- The task
Pull out every line below holding the word "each".

- Provided material
====
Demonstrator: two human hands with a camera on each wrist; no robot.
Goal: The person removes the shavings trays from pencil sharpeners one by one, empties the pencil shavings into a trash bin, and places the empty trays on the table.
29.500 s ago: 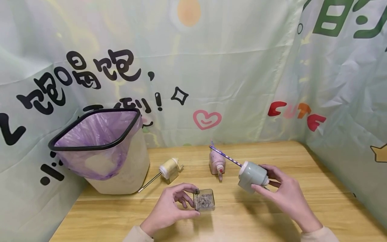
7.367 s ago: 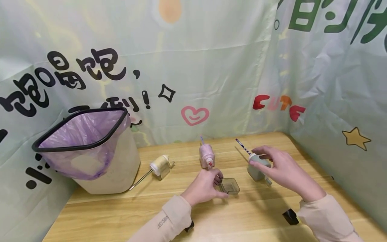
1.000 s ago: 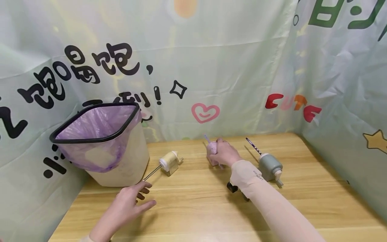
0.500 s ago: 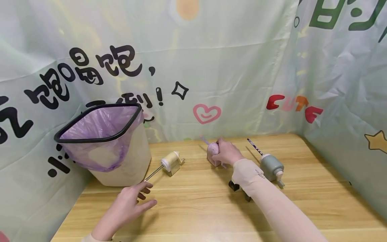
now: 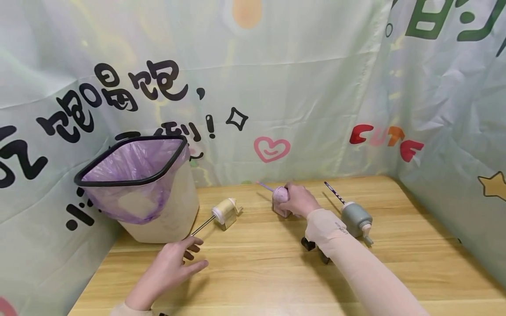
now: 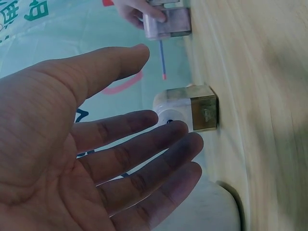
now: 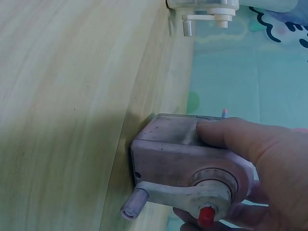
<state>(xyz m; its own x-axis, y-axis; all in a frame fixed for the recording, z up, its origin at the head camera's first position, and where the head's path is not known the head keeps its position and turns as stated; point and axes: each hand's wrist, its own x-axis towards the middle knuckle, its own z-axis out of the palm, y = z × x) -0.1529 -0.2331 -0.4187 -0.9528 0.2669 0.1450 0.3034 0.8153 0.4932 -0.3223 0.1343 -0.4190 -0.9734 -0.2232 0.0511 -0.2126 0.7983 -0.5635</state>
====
- Task result
Demonstrator: two human hands with a camera on each wrist; no robot.
<state>(xyz m; its own x-axis, y-axis; all in a frame fixed for the recording, z up, its origin at the head camera's first position, and where the head's path is not known the head keeps its position and turns as stated; point and axes: each hand's wrist, its own x-axis towards the middle knuckle, its own z-axis out of the palm, y = z × x) -0.1529 -0.2331 -0.4187 -0.9528 0.2669 0.1450 0.3034 0.8153 0.4932 -0.3223 0.1343 -0.4190 -0.9734 -0.2232 0.0511 -0.2126 0.7983 -0.5635</state>

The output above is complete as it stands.